Le détroit d’Ormuz concentre l’enjeu pétrolier
Les échanges entre l’Iran et Oman portent sur une route maritime dans le détroit d’Ormuz, verrouillé de nouveau depuis l’échec, début juillet, du protocole d’accord américano-iranien. Téhéran n’autorise actuellement qu’un itinéraire longeant ses côtes et refuse un retour au régime de circulation qui prévalait avant la guerre.
Esmaïl Baghaï avait indiqué dimanche que l’Iran était proche d’un compromis avec Oman sur une voie « acceptable pour les deux parties », qui ne serait « ni la route nord, ni la route sud ». Le sultanat, qui avait irrité Téhéran en juin en ouvrant un itinéraire alternatif dans le détroit, n’avait pas réagi publiquement lundi.
L’importance énergétique du passage explique la réaction immédiate du marché. Selon l’Agence internationale de l’énergie, près de 15 millions de barils par jour de pétrole brut ont transité par Ormuz en 2025, soit environ 34% du commerce mondial de brut.
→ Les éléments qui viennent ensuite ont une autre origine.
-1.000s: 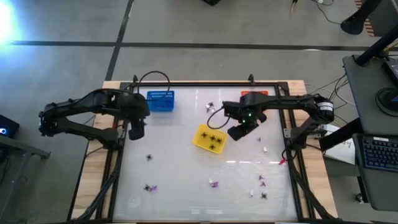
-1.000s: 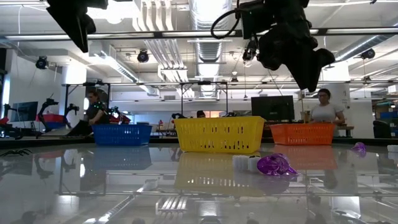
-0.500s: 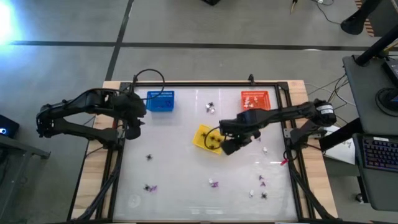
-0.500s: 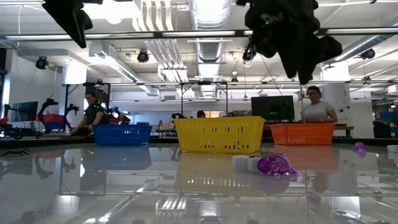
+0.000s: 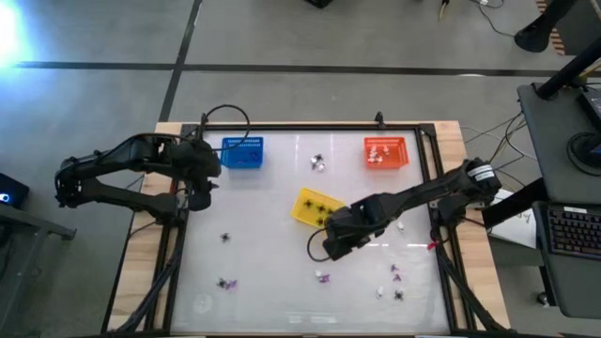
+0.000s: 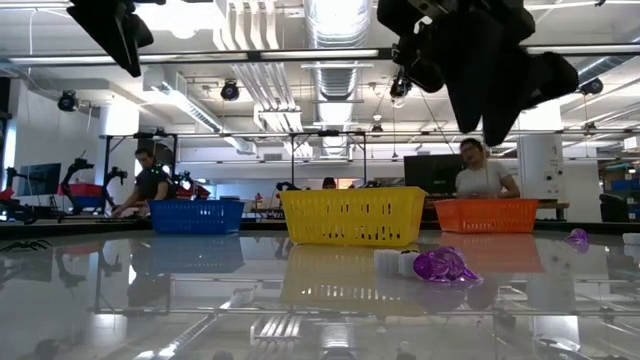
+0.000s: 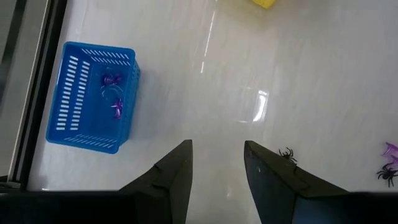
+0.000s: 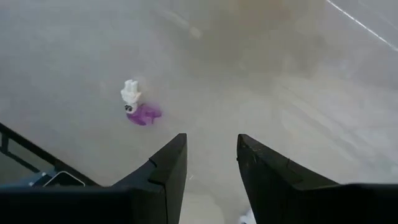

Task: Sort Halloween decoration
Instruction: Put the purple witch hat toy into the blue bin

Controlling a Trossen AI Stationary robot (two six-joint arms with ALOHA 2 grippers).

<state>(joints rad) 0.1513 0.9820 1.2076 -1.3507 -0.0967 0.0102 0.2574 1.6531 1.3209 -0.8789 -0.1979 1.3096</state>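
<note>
Where sight was limited: in the low view both arms were cut off by the upper edge, and the loose pieces seen from above were too small to sort by kind with certainty.
Blue basket (image 5: 242, 153): stood at the table's far left; the left wrist view showed purple bits (image 7: 113, 93) lying inside it.
Orange basket (image 5: 386, 152): stood at the far right and held several white bits (image 5: 379, 151).
Yellow basket (image 5: 313, 207): sat tilted near the table's middle with black spider shapes (image 5: 320, 216) in it.
Halloween decoration: the remainder lay scattered on the glass table (image 5: 272, 253), mostly along the near half, with one small cluster (image 5: 319, 163) between the blue and orange baskets.
White and purple pair (image 8: 135, 104): lay touching each other on the table ahead of the right gripper.
Left gripper (image 7: 214, 168): hung at the table's left edge just beside the blue basket, fingers parted and holding nothing.
Right gripper (image 8: 208, 163): hung above the table just near-side of the yellow basket, fingers apart with nothing between them.
Black spider (image 7: 286, 153): lay on the table just beside the left gripper's finger.
</note>
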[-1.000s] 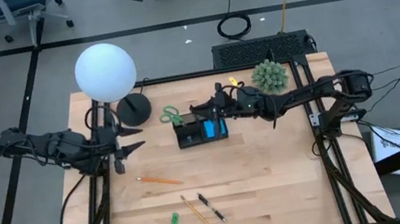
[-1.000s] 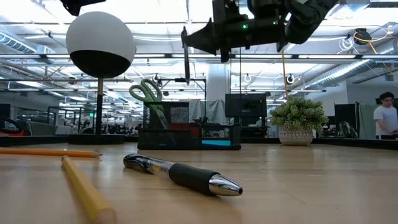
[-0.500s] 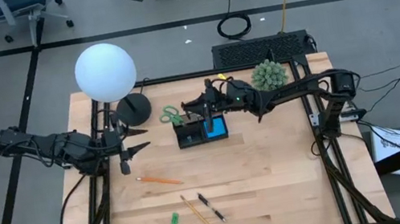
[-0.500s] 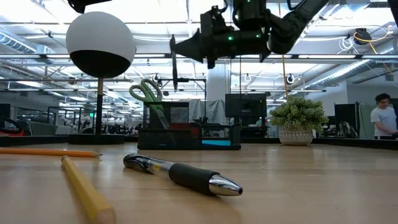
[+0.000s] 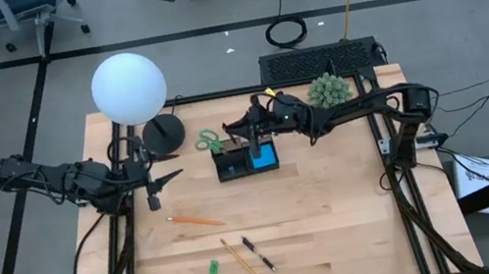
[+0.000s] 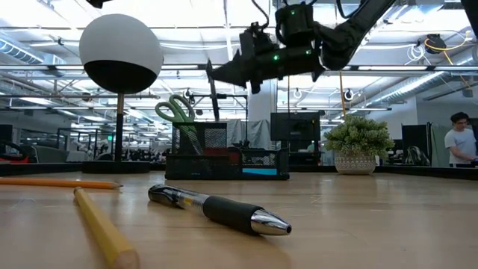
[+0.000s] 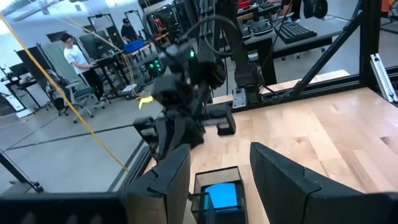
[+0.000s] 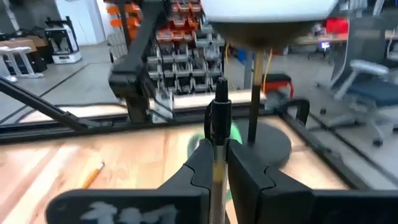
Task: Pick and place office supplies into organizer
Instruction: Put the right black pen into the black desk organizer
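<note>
My right gripper (image 6: 211, 73) hangs over the black organizer (image 5: 235, 166), shut on a dark pen (image 6: 214, 93). The pen's lower end hovers just above the organizer's mesh cup (image 6: 200, 138). Green-handled scissors (image 5: 210, 143) stand in the organizer and a blue sticky pad (image 5: 266, 156) lies in it. An orange pencil (image 5: 194, 221), a yellow pencil (image 5: 243, 262), a second pen (image 5: 258, 253) and a green eraser (image 5: 214, 269) lie flat on the near half of the table. My left gripper (image 7: 217, 180) waits open at the table's left. My right gripper pinches the pen near its upper end (image 8: 217, 146) between its two fingers (image 8: 239, 165). The fingers come level from the table's right and lie across the pen. The pen hangs nearly upright below them, slightly tilted and clear of the organizer.
A lamp with a white globe (image 5: 128, 87) and a round black base (image 5: 163, 131) stands far left of the organizer. A green spiky plant (image 5: 330, 93) sits at the far right. The wooden table (image 5: 338, 221) has a black frame along its edges.
My right gripper has carried the pen toward the table's left and down, from beside the blue pad to above the mesh cup. The pen has stayed pinched and now leans slightly from upright.
</note>
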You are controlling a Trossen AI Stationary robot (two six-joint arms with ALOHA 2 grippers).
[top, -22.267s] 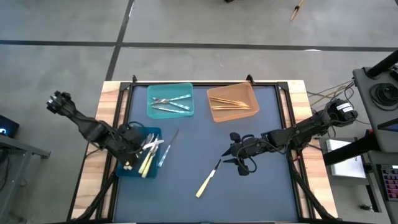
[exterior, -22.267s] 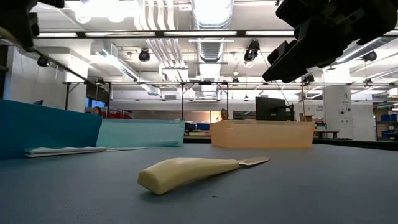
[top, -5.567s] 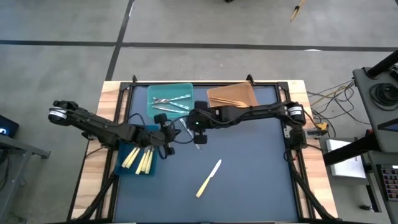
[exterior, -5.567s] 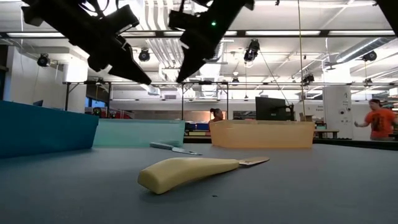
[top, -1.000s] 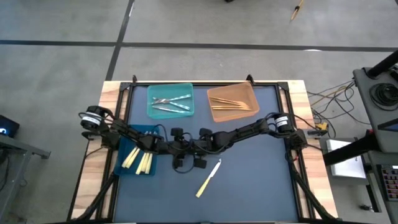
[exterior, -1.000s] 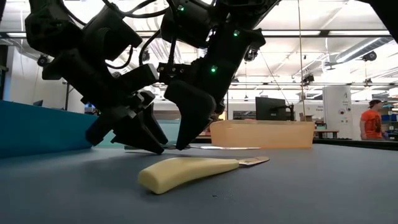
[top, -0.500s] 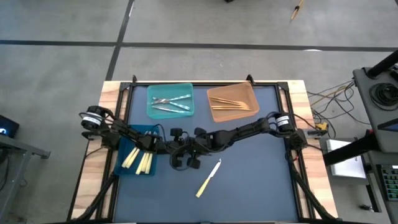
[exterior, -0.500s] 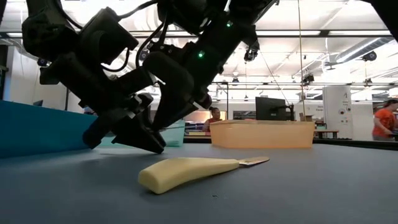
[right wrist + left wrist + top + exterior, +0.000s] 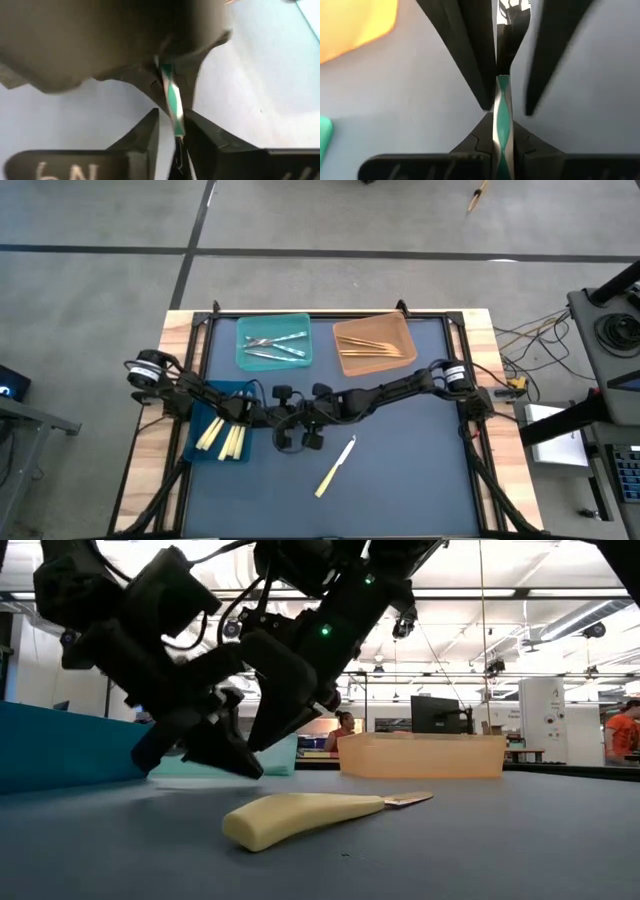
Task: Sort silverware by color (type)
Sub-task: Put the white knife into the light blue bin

Le Brent reculait de 4,59% lundi vers 15H45 GMT, à 83,89 dollars le baril, après les signes d’avancée sur le dossier maritime. La référence mondiale avait brièvement franchi le seuil de 100 dollars fin juillet, dans un contexte de tensions persistantes sur les flux d’hydrocarbures du Golfe.
La pression militaire américaine reste affichée
Donald Trump a lié la suspension des frappes américaines à la conclusion rapide d’un accord avec Téhéran, en particulier sur Ormuz. Il a aussi affirmé lundi que le détroit était « totalement contrôlé » par la marine américaine et que le blocus des ports iraniens ne serait levé qu’en cas d’« accord » ou de « capitulation totale ».
Les hostilités ont commencé fin février avec une offensive américano-israélienne contre Téhéran, avant une accalmie générale en avril puis une reprise début juillet. D’après des médias américains, Washington a envisagé au cours du week-end de nouveaux bombardements de grande ampleur, CBS News mentionnant notamment des frappes possibles contre des raffineries de pétrole et des centrales électriques, avec une participation israélienne qui aurait été la première depuis deux mois.
Le président américain a dit avoir renoncé à cette attaque à la demande de pays de la région, citant l’Arabie saoudite, les Emirats arabes unis, le Qatar et l’Iran lui-même. Téhéran a également démenti cette affirmation, y voyant un « nouveau mensonge » de Donald Trump.
D’après l’agence officielle saoudienne, le prince héritier saoudien Mohamed ben Salmane a appelé le président américain à privilégier le dialogue afin de réduire les tensions. Dans le détroit d’Ormuz, l’agence britannique de sécurité maritime UKMTO a signalé une explosion près d’un pétrolier dans la nuit de dimanche à lundi.
La mer Rouge s’ajoute au risque sur les flux pétroliers
La guerre a récemment gagné un autre axe maritime, en mer Rouge. Les rebelles houthis du Yémen, soutenus par l’Iran, ont annoncé un blocus visant les navires saoudiens et ont revendiqué depuis des attaques contre des pétroliers et des installations pétrolières du royaume.
Selon l’Agence américaine d’information sur l’énergie, les perturbations liées à Ormuz avaient déjà conduit l’Irak, l’Arabie saoudite, le Koweït, les Emirats arabes unis, le Qatar et Bahreïn à interrompre collectivement 7,5 millions de barils par jour de production de brut en mars 2026. L’agence estimait en avril que cette fermeture et les arrêts de production associés figuraient parmi les principaux facteurs de son scénario de prix pétroliers pour 2026.